Defendant's counsel immediately responded with a letter denying any settlement between the parties, noting that Fadiga had previously rejected the offer to settle for $7000 and characterizing Fadiga's purported acceptance as a mere counter-offer that Defendant had not yet accepted. Defendant's counsel sent another letter that same day rejecting Fadiga's offer to settle for $7000. Fadiga then filed the pending motion to enforce settlement.

The question presented is whether Defendant's offer to settle the case for $7000 remained open and could be accepted by Fadiga after he responded to the offer by stating that he "still wanted $12,000 to settle the case." Fadiga does not dispute Defendant's assertion that this communication constituted a counter-offer, and thus a rejection of Defendant's offer. Fadiga, however, advances the theory that despite the rejection, the offer remained open because it was not formally withdrawn by Defendant. This contention, however, runs counter to the most basic and well settled principles of contract law.

An offeree's power of acceptance is terminated by his making a counter-offer, unless the offeror has manifested a contrary intention or the offeree manifests an intention to take the original offer under further advisement.
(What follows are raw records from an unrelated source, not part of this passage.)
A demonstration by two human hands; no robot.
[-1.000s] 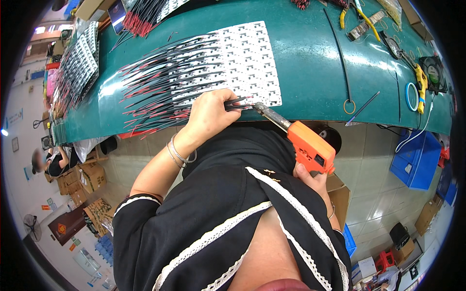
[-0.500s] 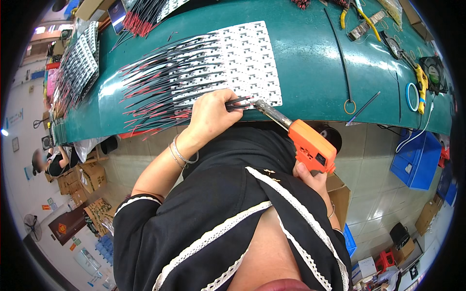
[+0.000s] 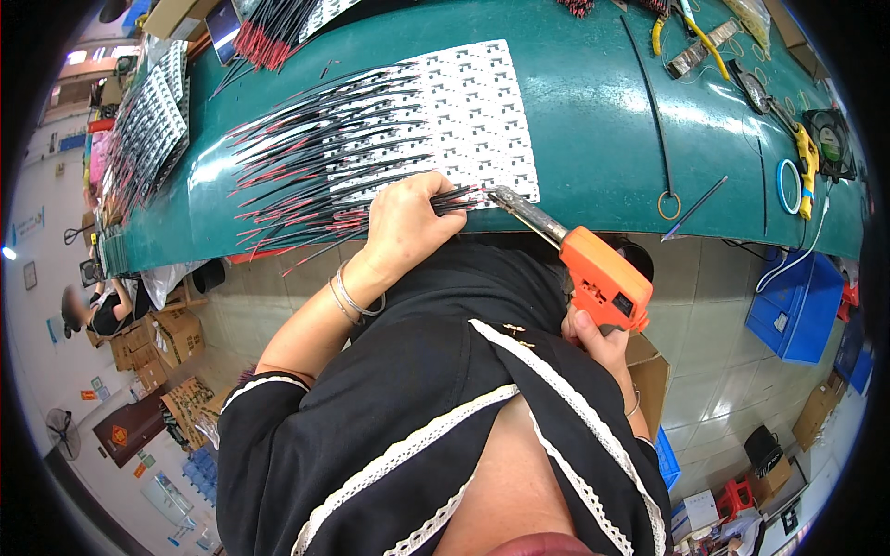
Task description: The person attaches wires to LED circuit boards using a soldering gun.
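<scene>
Right hand (image 3: 598, 335), centre right of the frame, is closed round the handle of an orange gun-shaped tool (image 3: 607, 278), probably a soldering gun; its trigger finger is hidden, so I cannot tell whether it presses. Left hand (image 3: 408, 221), near centre, has thumb and fingers pinched on black and red wires (image 3: 456, 195). Change over the last second: both hands have shifted slightly rightward, the tool's body most, while its tip has stayed by the wire ends. I judge this a small adjustment, with work still at the same spot. The white board sheet (image 3: 477, 102), upper centre, lies on the green table (image 3: 593, 120); wires cover its left part, its right part shows bare. In the way: the left hand hides the sheet's near edge, and tip and wire ends overlap in my view, so contact is uncertain. Wire tails overhang the table's near edge. Farther out, right of frame: a pen (image 3: 695, 208), a long black rod (image 3: 649, 111), a yellow-handled tool (image 3: 805, 157), all apart from the hands. Upper left: more wired sheets (image 3: 158, 111). Beyond, far left, a co-worker (image 3: 109, 306) sits well apart.
</scene>
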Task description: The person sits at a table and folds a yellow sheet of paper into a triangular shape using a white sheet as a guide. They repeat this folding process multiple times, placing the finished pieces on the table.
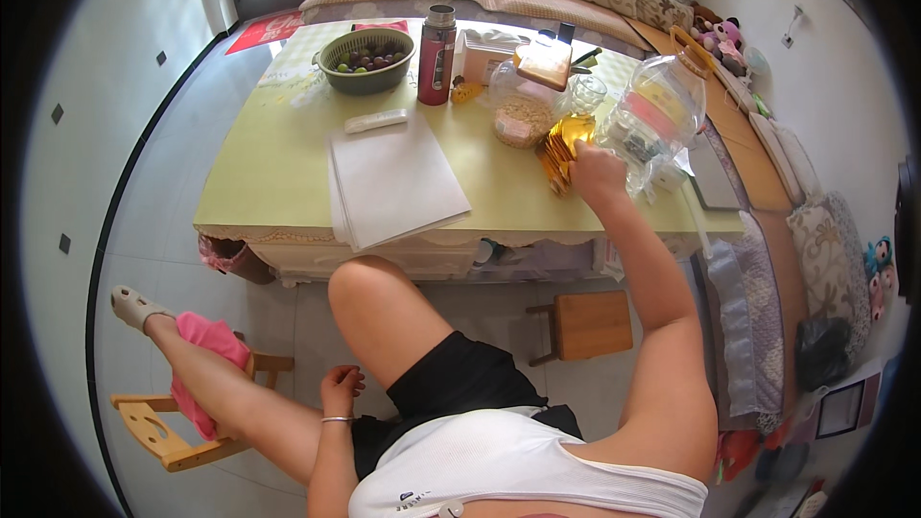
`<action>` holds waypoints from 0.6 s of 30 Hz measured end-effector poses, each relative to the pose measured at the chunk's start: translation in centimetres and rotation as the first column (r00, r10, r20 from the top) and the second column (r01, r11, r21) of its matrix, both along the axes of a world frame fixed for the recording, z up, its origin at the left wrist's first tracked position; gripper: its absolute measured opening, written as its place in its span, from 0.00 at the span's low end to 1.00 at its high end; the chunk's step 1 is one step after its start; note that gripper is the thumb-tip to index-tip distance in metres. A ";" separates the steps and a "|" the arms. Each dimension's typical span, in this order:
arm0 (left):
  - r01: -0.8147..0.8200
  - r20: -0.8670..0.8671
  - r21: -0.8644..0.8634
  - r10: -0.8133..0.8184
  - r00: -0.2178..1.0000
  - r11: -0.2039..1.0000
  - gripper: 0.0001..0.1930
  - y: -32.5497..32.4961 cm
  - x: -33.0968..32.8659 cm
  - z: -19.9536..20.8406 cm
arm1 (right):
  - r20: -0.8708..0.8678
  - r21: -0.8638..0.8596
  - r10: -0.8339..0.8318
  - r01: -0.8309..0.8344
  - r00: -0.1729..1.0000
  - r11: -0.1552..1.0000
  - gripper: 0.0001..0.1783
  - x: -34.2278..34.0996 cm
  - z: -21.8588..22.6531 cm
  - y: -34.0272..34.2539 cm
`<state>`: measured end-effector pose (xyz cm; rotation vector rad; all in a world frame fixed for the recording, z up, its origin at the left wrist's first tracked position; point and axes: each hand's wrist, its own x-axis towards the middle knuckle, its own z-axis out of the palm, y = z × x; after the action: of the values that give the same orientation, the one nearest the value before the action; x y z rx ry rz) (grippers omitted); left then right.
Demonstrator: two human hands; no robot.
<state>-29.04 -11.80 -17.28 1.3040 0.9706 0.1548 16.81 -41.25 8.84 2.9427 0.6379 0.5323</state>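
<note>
At the table's right part, my right hand [597, 175] reaches out with its fingers closed on the edge of a stack of gold foil sheets [556, 155]. A clear bag of tan, grain-like bits [522, 123] lies just left of the foil. To the right of that hand stands a large clear plastic jug [662, 101] with an orange handle. My left hand [342, 388], a bangle at its wrist, rests by my thigh, fingers loosely bent and holding nothing visible. White paper sheets [398, 177] lie in front of me, with a white wrapped packet [376, 121] at their far edge.
A green colander [332, 79] of grapes and a red flask [436, 62] stand farther back on the yellow-green table [259, 168]. Beyond the flask are a tissue box [477, 59] and a glass cup [587, 93]. A small wooden stool [593, 324] sits below the table's front edge.
</note>
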 end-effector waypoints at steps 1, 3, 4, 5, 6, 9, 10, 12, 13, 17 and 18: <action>0.003 0.004 -0.001 -0.003 1.000 1.000 0.10 0.0 0.0 0.0 | 0.017 0.064 0.002 -0.003 1.000 0.998 0.12 0.0 -0.1 -0.4; 0.003 0.013 -0.001 -0.003 1.000 1.000 0.10 -0.1 -0.1 0.1 | 0.052 0.192 0.009 -0.019 0.999 0.981 0.17 0.3 -0.2 -1.5; 0.001 0.007 -0.001 -0.001 1.000 1.000 0.10 -0.1 -0.2 0.2 | 0.025 0.221 0.006 -0.011 1.000 0.975 0.19 0.3 -0.2 -1.9; 0.000 0.003 -0.004 0.000 1.000 1.000 0.10 -0.1 -0.2 0.1 | -0.002 0.245 0.002 -0.001 1.000 0.969 0.22 0.1 -0.2 -2.4; -0.001 -0.001 -0.007 0.001 1.000 1.000 0.10 -0.1 -0.2 0.1 | -0.029 0.270 -0.002 0.009 1.000 0.963 0.24 0.0 -0.2 -2.8; 0.002 -0.001 -0.017 -0.002 1.000 1.000 0.10 0.0 -0.2 -0.1 | 0.012 0.319 0.048 -0.049 0.999 0.947 0.29 0.1 -1.5 -3.9; 0.006 0.003 -0.016 -0.006 1.000 1.000 0.10 -0.1 -0.1 -0.2 | 0.012 0.339 0.054 -0.055 0.998 0.939 0.30 0.2 -1.9 -4.3; 0.010 0.011 -0.009 -0.009 1.000 1.000 0.10 -0.2 -0.1 -0.1 | 0.011 0.382 0.069 -0.068 0.998 0.922 0.33 0.2 -2.1 -4.6; 0.014 0.007 -0.005 -0.014 1.000 1.000 0.10 -0.2 0.0 0.0 | -0.025 0.406 0.067 -0.051 0.997 0.913 0.33 0.1 -2.1 -4.8; 0.020 -0.004 0.002 -0.020 1.000 1.000 0.10 -0.4 0.0 0.3 | -0.138 0.537 0.080 0.007 0.987 0.843 0.33 -0.1 -2.4 -5.6; 0.021 -0.005 0.002 -0.021 1.000 1.000 0.10 -0.4 0.0 0.3 | -0.157 0.579 0.086 0.021 0.984 0.815 0.33 0.2 -2.8 -6.0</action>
<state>-29.01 -12.21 -17.00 1.3170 0.9610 0.1360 17.02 -47.29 6.03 3.5986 0.6333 0.5548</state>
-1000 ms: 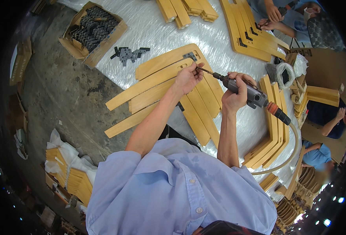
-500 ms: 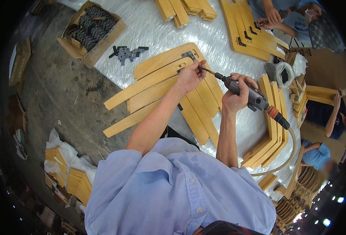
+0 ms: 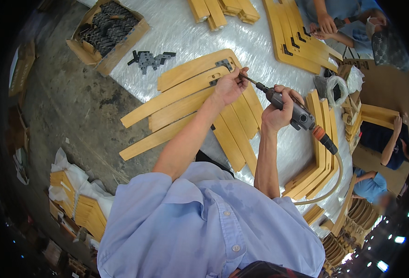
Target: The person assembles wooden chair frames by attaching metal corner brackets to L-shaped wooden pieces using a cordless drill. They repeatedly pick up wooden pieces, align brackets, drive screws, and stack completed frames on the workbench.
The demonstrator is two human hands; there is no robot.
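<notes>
Reaching forward, both hands (image 3: 275,116) at driver (image 3: 300,116)

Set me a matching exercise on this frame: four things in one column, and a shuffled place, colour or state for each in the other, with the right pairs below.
Things
1. Left hand
2. Driver
3. Box
4. Hose

Places, colours or states
A. Beige, thin and curved
B. Gripped by the right hand
C. Open, with dark parts inside
D. Fingers at the tip of the bit

Right pairs
1-D, 2-B, 3-C, 4-A
</notes>
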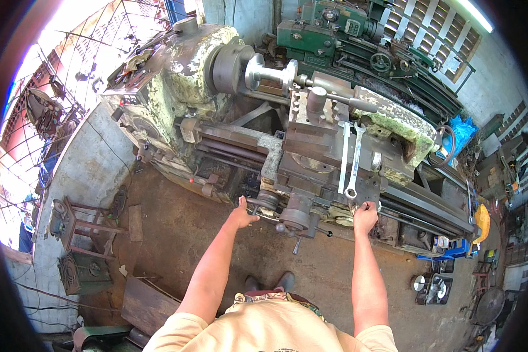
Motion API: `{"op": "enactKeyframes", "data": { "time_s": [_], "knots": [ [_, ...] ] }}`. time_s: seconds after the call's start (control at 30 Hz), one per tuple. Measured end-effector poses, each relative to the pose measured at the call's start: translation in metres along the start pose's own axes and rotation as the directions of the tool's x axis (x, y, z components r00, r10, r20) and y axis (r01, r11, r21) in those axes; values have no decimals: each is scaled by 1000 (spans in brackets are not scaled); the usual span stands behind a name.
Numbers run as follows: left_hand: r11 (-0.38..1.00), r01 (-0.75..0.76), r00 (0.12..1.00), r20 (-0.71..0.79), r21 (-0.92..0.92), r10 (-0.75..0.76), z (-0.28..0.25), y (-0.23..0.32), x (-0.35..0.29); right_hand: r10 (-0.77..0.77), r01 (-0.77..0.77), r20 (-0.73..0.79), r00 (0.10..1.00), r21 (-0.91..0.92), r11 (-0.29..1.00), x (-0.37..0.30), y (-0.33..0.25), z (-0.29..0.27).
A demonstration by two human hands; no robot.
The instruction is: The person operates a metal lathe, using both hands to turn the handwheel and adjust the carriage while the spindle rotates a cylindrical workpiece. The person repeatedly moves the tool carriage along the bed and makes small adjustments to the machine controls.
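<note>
In front of me is a large worn metal lathe. My left hand (pixel 242 217) is beside the rim of its carriage handwheel (pixel 267 201), thumb raised and fingers apart, seemingly touching the rim. My right hand (pixel 366 218) is closed at the carriage's right front edge; what its fingers grip is hidden. Just above that hand, a combination spanner (pixel 356 158) and a flat steel caliper-like tool (pixel 344 157) lie side by side on the carriage. A shiny spool-shaped workpiece (pixel 271 75) sits between the chuck (pixel 231 68) and the tailstock (pixel 387 114).
Small crank handles (pixel 297 239) stick out from the carriage toward me. Behind stands a green lathe (pixel 322 41). A metal-framed stand (pixel 91 229) is at left, and trays with parts (pixel 433 287) lie on the floor at right. A blue plastic bag (pixel 460 134) is beyond the tailstock.
</note>
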State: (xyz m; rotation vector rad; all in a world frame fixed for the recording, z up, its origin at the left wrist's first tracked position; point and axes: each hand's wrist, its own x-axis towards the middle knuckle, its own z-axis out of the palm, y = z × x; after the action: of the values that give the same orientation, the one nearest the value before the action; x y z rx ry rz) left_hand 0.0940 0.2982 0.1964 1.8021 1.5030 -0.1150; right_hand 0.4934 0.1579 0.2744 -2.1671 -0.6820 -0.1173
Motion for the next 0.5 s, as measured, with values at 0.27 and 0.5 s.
{"op": "enactKeyframes", "data": {
  "time_s": [0.27,0.5],
  "knots": [
    [1000,4,1000,20,-13,-4,-1,-2,1,-6,6,8,1000,3,1000,1,3,1],
    [999,18,999,44,-29,-17,-5,0,-2,-20,20,-5,1000,-8,1000,1,5,2]
  ]
}}
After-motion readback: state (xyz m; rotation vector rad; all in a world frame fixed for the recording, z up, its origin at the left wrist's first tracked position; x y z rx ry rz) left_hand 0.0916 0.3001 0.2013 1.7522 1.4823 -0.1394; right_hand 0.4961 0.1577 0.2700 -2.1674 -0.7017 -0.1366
Restatement (Second) of Contracts § 39(2) cmt. c (1981); Ebline v. Campbell, 209 Md. 584, 591, 121 A.2d 828, 831 (1956) ("A counter-offer by one party relating to the same matter as the original offer, is a rejection of the original offer, unless the offeror in his offer, or the offeree in his counter-offer states that regardless of the counter-offer the original offer shall not be terminated."). The Restatement provides an illustration of this principle that is dispositive of this case:

A offers B to sell him a parcel of land for $5000, stating that the offer will remain open for thirty days. B replies, "I will pay $4800 for the parcel," and on A's declining that, B writes, within the thirty day period, "I accept your offer to sell for $5000." There is no contract . . . unless A's reply to the counter-offer manifested an intention to renew his original offer.
Id. § 39 cmt. a, illus. 1; Ebline, 209 Md. at 590, 121 A.2d at 831 (quoting the foregoing illustration). There is no allegation that Defendant stated the $7000 offer would remain open after Fadiga made his $12,000 counter-offer, or that Fadiga manifested his intention to take the $7000 offer under further advisement, despite his $12,000 counter-offer. Thus, Fadiga's power of acceptance was terminated upon communicating his $12,000 counter-offer. Defendant did not have the burden of formally withdrawing its offer after it was rejected, and the fact that it failed to so did not permit Fadiga to accept an already rejected offer. The court shall therefore DENY Plaintiff's motion to enforce settlement.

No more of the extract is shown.